BEGIN Data to use
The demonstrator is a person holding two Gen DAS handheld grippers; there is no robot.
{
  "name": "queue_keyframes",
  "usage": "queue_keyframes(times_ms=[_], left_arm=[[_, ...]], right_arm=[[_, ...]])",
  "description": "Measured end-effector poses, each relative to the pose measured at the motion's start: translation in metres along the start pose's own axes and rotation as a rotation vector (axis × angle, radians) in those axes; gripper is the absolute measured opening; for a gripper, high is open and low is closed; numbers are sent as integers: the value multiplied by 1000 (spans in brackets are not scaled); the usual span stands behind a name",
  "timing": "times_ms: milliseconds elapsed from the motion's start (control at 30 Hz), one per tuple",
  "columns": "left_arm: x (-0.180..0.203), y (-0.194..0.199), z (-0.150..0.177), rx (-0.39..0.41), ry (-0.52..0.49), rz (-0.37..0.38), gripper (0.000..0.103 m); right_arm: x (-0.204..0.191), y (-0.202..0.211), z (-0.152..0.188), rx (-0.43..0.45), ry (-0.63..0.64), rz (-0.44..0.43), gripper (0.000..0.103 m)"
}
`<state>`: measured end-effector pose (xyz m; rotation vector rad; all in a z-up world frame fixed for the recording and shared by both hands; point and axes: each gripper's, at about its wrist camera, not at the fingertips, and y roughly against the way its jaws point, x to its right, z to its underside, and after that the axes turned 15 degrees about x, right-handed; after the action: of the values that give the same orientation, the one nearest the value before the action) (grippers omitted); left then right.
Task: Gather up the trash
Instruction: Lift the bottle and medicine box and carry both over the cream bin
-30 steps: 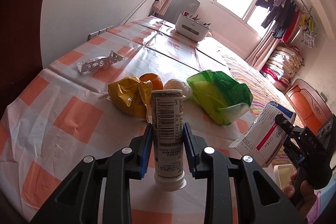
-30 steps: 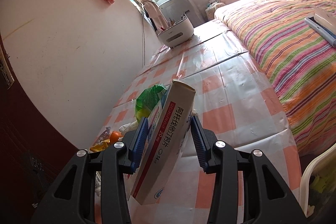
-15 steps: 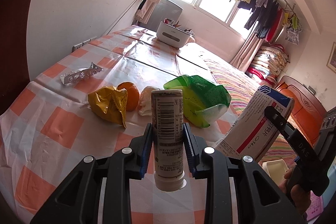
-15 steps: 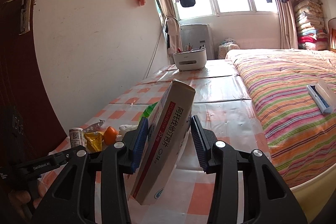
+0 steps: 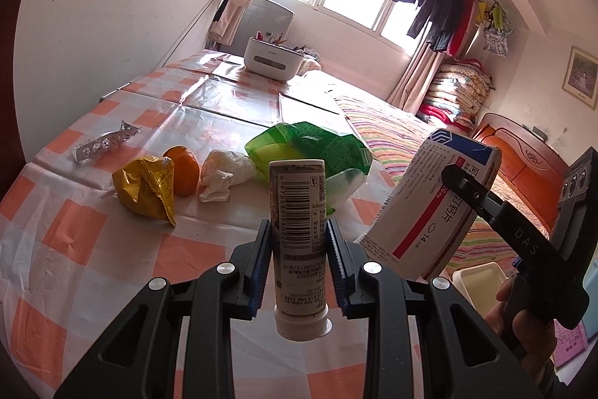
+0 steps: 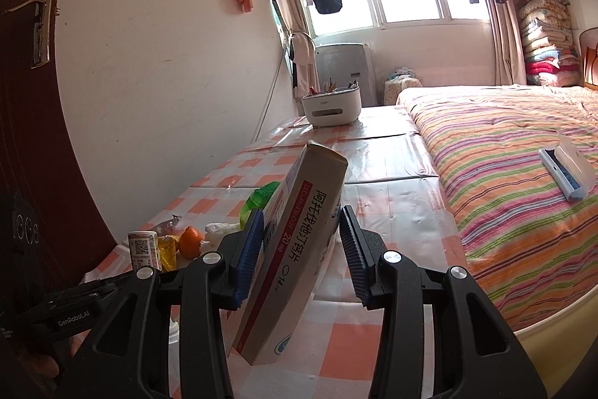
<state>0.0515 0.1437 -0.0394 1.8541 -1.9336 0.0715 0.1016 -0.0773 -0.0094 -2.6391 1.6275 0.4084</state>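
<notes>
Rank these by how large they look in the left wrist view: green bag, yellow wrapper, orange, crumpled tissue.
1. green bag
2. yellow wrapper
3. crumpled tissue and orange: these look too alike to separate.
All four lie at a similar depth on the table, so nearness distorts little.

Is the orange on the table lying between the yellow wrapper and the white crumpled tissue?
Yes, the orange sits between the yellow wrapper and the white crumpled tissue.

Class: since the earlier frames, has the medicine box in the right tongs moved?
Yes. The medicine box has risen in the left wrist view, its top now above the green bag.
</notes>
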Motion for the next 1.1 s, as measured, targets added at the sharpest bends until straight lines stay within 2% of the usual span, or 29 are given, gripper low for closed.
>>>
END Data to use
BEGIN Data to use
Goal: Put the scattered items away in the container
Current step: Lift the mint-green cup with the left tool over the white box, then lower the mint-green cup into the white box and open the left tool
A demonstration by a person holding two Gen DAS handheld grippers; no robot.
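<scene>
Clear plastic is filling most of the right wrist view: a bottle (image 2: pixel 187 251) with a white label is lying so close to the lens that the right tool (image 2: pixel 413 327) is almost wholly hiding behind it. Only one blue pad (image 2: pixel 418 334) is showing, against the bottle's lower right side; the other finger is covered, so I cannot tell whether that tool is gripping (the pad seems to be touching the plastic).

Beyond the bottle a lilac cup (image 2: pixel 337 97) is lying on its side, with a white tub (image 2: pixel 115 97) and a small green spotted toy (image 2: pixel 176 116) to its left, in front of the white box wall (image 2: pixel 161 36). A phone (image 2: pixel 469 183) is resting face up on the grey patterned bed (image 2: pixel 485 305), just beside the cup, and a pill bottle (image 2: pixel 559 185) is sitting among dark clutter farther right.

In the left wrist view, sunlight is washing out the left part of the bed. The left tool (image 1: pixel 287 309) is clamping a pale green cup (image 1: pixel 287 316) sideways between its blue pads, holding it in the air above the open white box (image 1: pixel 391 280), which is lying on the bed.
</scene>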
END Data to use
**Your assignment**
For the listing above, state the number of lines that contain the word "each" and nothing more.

**Exercise result**
2